Engineering revenue decreased $302,500, or 41.4%, primarily due to
decreased service revenue. Other revenue and income increased $111,500, or
54.5%.
Operating costs increased by $7,772,500, or 72.2%, primarily due to
expenses associated with the 15 imaging centers acquired from MedAlliance,
partly offset by the elimination of costs associated with the former Central
Pennsylvania Magnetic Imaging facility and the Company's continued cost
control efforts. Depreciation and amortization expense increased
$1,608,200, or 54.1%, due to increased depreciation charges and additional
goodwill amortization related to the MedAlliance center acquisition. The
Company's provision for bad debts was $1,236,400 or 4.1% of net patient service
revenue in the 1996 period as compared to $772,700, or 4.5%, in the 1995
period. Provisions for bad debts result from required write-offs of accounts
management deems to be uncollectible. Management expects future bad debt
experience to be comparable to these results. General and Administrative
expenses increased $1,089,000, or 81.6%, primarily due to the centralized
billing and collections operation acquired from MedAlliance and increased cost
related to the Company's expanded volume of business. General and
Administrative expenses as a percentage of net revenue was 7.8% in the 1996
period as compared to 7.3% in the 1995 period.

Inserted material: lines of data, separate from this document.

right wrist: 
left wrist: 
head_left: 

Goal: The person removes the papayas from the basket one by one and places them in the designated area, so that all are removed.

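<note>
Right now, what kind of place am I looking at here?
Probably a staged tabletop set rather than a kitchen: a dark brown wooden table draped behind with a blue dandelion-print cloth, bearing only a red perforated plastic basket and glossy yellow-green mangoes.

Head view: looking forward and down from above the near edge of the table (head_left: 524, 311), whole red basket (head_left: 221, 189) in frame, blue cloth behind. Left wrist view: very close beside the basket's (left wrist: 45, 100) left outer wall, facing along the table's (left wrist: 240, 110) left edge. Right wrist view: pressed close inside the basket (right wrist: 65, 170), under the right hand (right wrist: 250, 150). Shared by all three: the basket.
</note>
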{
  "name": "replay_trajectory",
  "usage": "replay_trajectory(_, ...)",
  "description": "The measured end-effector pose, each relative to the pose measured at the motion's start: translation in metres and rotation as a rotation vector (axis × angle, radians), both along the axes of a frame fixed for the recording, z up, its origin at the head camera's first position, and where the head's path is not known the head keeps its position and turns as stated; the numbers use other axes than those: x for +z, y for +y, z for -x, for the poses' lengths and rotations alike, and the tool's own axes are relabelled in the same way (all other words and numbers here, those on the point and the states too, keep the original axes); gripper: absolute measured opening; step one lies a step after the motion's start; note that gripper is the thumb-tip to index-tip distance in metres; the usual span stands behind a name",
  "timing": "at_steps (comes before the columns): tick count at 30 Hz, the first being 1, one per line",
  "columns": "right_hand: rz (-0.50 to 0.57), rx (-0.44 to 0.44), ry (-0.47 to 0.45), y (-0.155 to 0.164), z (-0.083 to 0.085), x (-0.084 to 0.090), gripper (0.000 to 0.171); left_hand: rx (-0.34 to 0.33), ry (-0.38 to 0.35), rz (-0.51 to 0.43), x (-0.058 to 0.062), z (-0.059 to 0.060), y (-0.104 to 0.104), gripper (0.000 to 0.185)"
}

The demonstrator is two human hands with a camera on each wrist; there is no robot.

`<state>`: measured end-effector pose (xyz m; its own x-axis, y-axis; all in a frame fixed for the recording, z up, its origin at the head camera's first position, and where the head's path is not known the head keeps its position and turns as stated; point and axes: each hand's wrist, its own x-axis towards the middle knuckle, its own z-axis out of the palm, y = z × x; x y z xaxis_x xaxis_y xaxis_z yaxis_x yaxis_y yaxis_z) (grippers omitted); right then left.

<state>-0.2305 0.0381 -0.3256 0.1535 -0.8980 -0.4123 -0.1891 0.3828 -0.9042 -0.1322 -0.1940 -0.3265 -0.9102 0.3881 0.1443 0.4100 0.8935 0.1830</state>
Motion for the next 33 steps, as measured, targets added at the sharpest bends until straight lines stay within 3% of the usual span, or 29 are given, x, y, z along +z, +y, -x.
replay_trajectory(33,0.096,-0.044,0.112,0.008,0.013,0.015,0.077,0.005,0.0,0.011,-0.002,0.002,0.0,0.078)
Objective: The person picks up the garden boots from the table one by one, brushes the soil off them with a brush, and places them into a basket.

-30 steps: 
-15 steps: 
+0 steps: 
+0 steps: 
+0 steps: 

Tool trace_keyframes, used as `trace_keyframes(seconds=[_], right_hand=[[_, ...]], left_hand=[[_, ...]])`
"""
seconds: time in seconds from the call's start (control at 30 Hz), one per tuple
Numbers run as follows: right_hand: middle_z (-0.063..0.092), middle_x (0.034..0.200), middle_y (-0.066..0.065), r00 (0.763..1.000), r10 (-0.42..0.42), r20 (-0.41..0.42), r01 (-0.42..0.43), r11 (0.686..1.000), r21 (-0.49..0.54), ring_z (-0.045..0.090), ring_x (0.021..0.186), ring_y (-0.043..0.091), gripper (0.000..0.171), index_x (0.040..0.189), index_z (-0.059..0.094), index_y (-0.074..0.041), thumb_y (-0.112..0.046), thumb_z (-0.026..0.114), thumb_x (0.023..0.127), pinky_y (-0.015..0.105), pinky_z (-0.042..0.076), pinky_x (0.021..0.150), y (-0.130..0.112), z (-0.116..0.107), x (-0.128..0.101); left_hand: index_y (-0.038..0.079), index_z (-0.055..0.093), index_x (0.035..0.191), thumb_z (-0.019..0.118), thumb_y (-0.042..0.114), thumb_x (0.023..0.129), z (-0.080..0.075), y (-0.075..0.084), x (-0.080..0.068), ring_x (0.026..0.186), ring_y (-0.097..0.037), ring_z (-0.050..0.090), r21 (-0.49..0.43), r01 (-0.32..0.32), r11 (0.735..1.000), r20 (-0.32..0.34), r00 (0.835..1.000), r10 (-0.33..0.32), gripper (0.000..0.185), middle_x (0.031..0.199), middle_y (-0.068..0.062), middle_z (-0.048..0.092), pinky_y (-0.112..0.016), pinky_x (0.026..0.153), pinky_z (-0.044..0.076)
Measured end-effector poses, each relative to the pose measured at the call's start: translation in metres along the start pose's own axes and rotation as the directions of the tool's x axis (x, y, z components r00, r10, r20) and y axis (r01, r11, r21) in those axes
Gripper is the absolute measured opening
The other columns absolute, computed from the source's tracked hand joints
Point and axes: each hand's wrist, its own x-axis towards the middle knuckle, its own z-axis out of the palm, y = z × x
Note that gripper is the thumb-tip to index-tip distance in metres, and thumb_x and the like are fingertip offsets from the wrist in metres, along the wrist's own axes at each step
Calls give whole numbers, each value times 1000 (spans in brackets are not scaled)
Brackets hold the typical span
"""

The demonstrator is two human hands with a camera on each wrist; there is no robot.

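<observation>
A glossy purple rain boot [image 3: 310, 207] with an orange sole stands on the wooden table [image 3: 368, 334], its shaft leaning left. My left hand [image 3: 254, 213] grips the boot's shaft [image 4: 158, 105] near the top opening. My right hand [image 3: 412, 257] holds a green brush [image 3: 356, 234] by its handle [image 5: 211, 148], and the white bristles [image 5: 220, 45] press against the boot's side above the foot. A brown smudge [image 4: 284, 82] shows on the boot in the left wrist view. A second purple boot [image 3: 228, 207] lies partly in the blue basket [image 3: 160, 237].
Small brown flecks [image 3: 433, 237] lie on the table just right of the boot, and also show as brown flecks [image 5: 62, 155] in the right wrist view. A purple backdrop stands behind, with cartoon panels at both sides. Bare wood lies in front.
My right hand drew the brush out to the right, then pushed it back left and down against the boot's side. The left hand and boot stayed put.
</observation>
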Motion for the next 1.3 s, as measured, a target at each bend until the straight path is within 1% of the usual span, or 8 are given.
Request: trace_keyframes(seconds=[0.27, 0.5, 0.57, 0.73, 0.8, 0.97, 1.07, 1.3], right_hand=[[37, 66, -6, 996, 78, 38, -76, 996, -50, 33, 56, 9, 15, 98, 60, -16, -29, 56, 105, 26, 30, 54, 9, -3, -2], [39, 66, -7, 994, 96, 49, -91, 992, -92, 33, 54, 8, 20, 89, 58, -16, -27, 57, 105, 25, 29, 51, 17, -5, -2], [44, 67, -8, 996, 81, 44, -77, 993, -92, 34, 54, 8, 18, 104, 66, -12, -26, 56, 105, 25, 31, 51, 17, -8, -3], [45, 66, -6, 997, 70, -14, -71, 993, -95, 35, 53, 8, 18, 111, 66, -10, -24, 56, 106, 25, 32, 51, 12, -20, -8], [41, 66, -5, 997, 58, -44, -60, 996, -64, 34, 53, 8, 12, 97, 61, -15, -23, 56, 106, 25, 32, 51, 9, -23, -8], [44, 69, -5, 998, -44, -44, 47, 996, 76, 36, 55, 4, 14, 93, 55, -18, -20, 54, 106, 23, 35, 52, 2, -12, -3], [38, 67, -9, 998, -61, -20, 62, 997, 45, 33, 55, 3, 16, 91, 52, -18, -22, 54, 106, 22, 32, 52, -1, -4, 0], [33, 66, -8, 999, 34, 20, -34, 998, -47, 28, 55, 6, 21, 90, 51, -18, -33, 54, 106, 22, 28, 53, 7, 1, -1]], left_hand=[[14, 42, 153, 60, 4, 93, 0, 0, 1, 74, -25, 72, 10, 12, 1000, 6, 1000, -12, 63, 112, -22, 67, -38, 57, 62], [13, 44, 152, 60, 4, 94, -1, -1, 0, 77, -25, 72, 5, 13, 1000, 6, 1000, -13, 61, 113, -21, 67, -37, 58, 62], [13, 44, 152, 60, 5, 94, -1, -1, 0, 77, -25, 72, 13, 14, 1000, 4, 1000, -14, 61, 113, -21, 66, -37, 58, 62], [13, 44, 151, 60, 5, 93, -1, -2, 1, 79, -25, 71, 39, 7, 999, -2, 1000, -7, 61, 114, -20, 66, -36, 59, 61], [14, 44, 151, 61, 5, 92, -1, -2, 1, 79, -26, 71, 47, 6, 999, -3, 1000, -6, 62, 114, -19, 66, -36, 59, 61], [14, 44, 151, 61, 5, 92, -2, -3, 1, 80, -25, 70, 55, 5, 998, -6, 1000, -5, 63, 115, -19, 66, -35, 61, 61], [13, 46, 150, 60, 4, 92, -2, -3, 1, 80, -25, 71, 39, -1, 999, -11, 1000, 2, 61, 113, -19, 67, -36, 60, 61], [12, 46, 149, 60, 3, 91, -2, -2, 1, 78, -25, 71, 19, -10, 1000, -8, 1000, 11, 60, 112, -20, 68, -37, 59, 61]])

Interest income decreased by $10,900, or 34.7%, due to lower cash
balances. Interest expense increased by $643,700, or 177.8%, due to
__________________________________
(1) Net patient service revenue represents imaging revenue reduced by
contractual adjustments related to discount arrangements with third party
payors. Such discount arrangements are customary in the health care industry
and are, in the opinion of management, necessary for competitive reasons.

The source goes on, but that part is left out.